Records for the task -
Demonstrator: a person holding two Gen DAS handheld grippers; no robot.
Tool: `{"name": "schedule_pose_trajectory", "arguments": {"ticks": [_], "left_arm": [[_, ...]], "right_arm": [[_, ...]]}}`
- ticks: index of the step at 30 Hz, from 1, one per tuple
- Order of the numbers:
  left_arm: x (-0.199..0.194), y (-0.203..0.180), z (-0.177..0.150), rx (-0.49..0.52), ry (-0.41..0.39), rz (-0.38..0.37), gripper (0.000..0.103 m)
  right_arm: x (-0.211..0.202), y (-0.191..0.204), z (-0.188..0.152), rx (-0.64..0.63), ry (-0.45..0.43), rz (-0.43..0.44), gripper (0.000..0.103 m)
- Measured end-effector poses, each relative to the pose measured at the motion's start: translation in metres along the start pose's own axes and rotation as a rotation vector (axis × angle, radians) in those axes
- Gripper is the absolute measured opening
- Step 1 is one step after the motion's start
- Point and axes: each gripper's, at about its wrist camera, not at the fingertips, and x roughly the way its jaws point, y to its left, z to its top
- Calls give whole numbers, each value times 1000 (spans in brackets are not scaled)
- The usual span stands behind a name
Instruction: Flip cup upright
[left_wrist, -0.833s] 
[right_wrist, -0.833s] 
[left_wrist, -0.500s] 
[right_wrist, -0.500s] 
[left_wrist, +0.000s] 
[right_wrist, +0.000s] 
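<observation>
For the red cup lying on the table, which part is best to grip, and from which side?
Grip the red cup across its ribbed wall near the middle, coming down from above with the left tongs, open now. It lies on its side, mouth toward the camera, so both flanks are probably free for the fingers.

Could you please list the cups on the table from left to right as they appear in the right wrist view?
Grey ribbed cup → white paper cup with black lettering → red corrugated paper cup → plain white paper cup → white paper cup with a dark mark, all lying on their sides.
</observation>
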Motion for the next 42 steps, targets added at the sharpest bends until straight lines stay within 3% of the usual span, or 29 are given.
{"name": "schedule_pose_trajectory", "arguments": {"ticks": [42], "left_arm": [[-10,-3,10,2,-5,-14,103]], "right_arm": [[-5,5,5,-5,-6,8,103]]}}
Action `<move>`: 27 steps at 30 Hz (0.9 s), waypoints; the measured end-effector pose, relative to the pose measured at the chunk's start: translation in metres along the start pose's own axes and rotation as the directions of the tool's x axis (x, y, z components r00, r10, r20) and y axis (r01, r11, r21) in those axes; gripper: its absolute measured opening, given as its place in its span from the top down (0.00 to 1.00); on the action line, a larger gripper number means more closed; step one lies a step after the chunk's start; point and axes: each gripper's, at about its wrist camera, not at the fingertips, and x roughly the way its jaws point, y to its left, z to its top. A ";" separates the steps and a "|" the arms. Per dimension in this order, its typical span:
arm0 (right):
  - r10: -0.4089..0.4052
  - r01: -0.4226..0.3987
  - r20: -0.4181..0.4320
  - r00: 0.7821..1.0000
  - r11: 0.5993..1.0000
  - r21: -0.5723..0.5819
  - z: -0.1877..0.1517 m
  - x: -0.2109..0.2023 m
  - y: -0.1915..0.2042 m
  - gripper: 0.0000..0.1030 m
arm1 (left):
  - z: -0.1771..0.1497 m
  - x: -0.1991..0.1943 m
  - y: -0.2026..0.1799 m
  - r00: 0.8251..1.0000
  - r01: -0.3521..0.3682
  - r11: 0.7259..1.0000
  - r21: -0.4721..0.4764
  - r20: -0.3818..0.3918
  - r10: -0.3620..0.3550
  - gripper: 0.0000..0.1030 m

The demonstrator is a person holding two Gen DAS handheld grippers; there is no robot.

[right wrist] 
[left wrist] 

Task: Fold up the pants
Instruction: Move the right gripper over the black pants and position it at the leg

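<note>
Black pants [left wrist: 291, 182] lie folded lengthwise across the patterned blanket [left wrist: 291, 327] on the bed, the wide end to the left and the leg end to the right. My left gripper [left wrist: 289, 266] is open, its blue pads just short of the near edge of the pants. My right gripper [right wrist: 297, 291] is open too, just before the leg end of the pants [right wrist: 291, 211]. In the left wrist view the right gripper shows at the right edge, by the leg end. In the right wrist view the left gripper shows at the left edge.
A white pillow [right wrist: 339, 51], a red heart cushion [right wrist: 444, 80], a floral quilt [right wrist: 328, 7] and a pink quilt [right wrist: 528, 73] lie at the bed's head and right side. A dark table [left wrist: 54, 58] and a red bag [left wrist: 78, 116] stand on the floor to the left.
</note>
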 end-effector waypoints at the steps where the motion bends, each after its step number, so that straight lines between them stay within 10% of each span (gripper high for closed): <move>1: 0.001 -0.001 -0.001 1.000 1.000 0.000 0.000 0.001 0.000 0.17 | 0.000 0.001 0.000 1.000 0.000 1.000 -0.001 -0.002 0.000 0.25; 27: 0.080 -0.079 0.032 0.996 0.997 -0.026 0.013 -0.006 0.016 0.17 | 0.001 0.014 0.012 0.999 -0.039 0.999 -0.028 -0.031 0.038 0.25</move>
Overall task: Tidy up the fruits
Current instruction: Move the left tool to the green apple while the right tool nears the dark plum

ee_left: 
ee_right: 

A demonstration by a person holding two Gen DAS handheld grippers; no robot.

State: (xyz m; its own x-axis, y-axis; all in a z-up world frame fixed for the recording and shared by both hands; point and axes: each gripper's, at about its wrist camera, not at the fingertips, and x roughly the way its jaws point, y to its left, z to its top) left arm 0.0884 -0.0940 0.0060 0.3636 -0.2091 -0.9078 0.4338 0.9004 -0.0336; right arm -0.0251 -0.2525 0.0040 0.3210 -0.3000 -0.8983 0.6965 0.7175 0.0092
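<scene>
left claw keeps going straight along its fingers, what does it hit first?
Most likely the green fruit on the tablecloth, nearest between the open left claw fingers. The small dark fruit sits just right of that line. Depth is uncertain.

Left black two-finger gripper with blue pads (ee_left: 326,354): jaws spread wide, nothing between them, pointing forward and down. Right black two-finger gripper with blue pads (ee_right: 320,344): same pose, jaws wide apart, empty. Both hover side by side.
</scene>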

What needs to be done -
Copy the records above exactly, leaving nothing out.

Exercise response -
Demonstrator: a person holding two Gen DAS handheld grippers; no robot.
Tool: `{"name": "schedule_pose_trajectory", "arguments": {"ticks": [_], "left_arm": [[_, ...]], "right_arm": [[_, ...]]}}`
- ticks: index of the step at 30 Hz, from 1, one per tuple
- Order of the numbers:
  left_arm: x (-0.199..0.194), y (-0.203..0.180), z (-0.177..0.150), rx (-0.49..0.52), ry (-0.41..0.39), rz (-0.38..0.37), gripper (0.000..0.103 m)
  right_arm: x (-0.211..0.202), y (-0.191..0.204), z (-0.188..0.152), rx (-0.64..0.63), ry (-0.45..0.43), rz (-0.43..0.44), gripper (0.000..0.103 m)
- Measured end-effector poses, each relative to the pose measured at the motion's start: translation in metres along the start pose's own axes and rotation as a rotation vector (axis × angle, radians) in those axes
- Gripper is the absolute measured opening
- Step 1 is one step after the motion's start
- Point and axes: each gripper's, at about its wrist camera, not at the fingertips, and x roughly the way its jaws point, y to its left, z to its top
- Calls give whole numbers, each value times 1000 (spans in brackets are not scaled)
- The usual span stands behind a name
Instruction: Flip cup upright
[left_wrist, -0.833s] 
[right_wrist, -0.833s] 
[left_wrist, -0.500s] 
[right_wrist, -0.500s] 
[left_wrist, +0.000s] 
[right_wrist, +0.000s] 
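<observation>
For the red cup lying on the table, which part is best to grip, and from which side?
Grip the red cup across its ribbed wall near the middle, coming down from above with the left tongs, open now. It lies on its side, mouth toward the camera, so both flanks are probably free for the fingers.

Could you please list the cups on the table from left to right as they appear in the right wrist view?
Grey ribbed cup → white paper cup with black lettering → red corrugated paper cup → plain white paper cup → white paper cup with a dark mark, all lying on their sides.
</observation>
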Motion for the next 42 steps, targets added at the sharpest bends until straight lines stay within 3% of the usual span, or 29 are given.
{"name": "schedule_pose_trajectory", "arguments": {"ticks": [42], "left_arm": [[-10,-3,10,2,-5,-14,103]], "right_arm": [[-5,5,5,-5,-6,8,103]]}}
Action `<move>`: 27 steps at 30 Hz (0.9 s), waypoints; the measured end-effector pose, relative to the pose measured at the chunk's start: translation in metres along the start pose's own axes and rotation as the directions of the tool's x axis (x, y, z components r00, r10, r20) and y axis (r01, r11, r21) in those axes; gripper: its absolute measured opening, given as its place in its span from the top down (0.00 to 1.00); on the action line, a larger gripper number means more closed; step one lies a step after the chunk's start; point and axes: each gripper's, at about its wrist camera, not at the fingertips, and x roughly the way its jaws point, y to its left, z to its top. A ";" separates the steps and a "|" the arms. Per dimension in this order, its typical span:
arm0 (right):
  - r10: -0.4089..0.4052
  - r01: -0.4226..0.3987
  - r20: -0.4181..0.4320
  - r00: 0.7821..1.0000
  - r11: 0.5993..1.0000
  - r21: -0.5723..0.5819
  - z: -0.1877..0.1517 m
  - x: -0.2109..0.2023 m
  - y: -0.1915..0.2042 m
  - gripper: 0.0000..0.1030 m
arm1 (left):
  - z: -0.1771..0.1497 m
  - x: -0.1991..0.1943 m
  - y: -0.2026..0.1799 m
  - r00: 0.8251..1.0000
  - r01: -0.3521..0.3682
  - r11: 0.7259..1.0000
  - r21: -0.4721..0.4764
  - r20: -0.3818..0.3918
  - r10: -0.3620..0.3550
  - gripper: 0.0000..0.1030 m

The demonstrator is a person holding two Gen DAS handheld grippers; there is no robot.

[right wrist] 
[left wrist] 

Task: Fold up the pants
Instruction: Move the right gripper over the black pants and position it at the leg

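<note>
Black pants [left wrist: 291, 182] lie folded lengthwise across the patterned blanket [left wrist: 291, 327] on the bed, the wide end to the left and the leg end to the right. My left gripper [left wrist: 289, 266] is open, its blue pads just short of the near edge of the pants. My right gripper [right wrist: 297, 291] is open too, just before the leg end of the pants [right wrist: 291, 211]. In the left wrist view the right gripper shows at the right edge, by the leg end. In the right wrist view the left gripper shows at the left edge.
A white pillow [right wrist: 339, 51], a red heart cushion [right wrist: 444, 80], a floral quilt [right wrist: 328, 7] and a pink quilt [right wrist: 528, 73] lie at the bed's head and right side. A dark table [left wrist: 54, 58] and a red bag [left wrist: 78, 116] stand on the floor to the left.
</note>
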 end-effector waypoints at the steps where the motion bends, each after its step number, so that straight lines between them stay within 10% of each span (gripper high for closed): <move>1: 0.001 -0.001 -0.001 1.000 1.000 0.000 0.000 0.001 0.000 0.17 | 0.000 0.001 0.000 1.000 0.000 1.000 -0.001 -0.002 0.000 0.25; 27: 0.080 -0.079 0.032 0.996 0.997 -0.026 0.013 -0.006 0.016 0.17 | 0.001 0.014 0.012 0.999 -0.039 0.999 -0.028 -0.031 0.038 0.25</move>
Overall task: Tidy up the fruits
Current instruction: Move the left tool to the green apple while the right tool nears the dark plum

ee_left: 
ee_right: 

A demonstration by a person holding two Gen DAS handheld grippers; no robot.

State: (xyz m; its own x-axis, y-axis; all in a z-up world frame fixed for the recording and shared by both hands; point and axes: each gripper's, at about its wrist camera, not at the fingertips, and x roughly the way its jaws point, y to its left, z to its top) left arm 0.0884 -0.0940 0.0060 0.3636 -0.2091 -0.9078 0.4338 0.9004 -0.0336; right arm -0.0251 -0.2525 0.0040 0.3210 -0.3000 -0.8983 0.6965 0.7175 0.0092
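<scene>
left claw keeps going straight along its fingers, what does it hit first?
Most likely the green fruit on the tablecloth, nearest between the open left claw fingers. The small dark fruit sits just right of that line. Depth is uncertain.

Left black two-finger gripper with blue pads (ee_left: 326,354): jaws spread wide, nothing between them, pointing forward and down. Right black two-finger gripper with blue pads (ee_right: 320,344): same pose, jaws wide apart, empty. Both hover side by side.
</scene>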

No additional lines are needed for this answer.